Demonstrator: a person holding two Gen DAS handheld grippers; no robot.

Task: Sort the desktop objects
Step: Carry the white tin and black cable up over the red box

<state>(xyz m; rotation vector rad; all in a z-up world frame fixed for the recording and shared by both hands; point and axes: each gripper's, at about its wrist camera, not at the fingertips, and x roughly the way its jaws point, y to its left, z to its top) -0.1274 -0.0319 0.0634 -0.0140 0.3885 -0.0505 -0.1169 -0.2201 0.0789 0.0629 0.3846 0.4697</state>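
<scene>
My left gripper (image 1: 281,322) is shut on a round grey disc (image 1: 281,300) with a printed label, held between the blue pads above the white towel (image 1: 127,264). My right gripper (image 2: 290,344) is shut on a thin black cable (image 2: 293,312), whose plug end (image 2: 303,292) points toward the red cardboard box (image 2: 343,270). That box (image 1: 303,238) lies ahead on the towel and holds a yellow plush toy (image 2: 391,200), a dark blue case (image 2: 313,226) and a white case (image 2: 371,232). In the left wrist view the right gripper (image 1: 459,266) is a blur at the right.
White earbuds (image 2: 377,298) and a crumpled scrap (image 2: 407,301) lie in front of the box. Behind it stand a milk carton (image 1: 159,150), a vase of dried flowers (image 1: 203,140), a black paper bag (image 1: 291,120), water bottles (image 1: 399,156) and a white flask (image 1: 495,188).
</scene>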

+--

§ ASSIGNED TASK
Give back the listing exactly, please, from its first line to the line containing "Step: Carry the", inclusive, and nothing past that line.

§ SOLUTION
Demonstrator: a person holding two Gen DAS handheld grippers; no robot.

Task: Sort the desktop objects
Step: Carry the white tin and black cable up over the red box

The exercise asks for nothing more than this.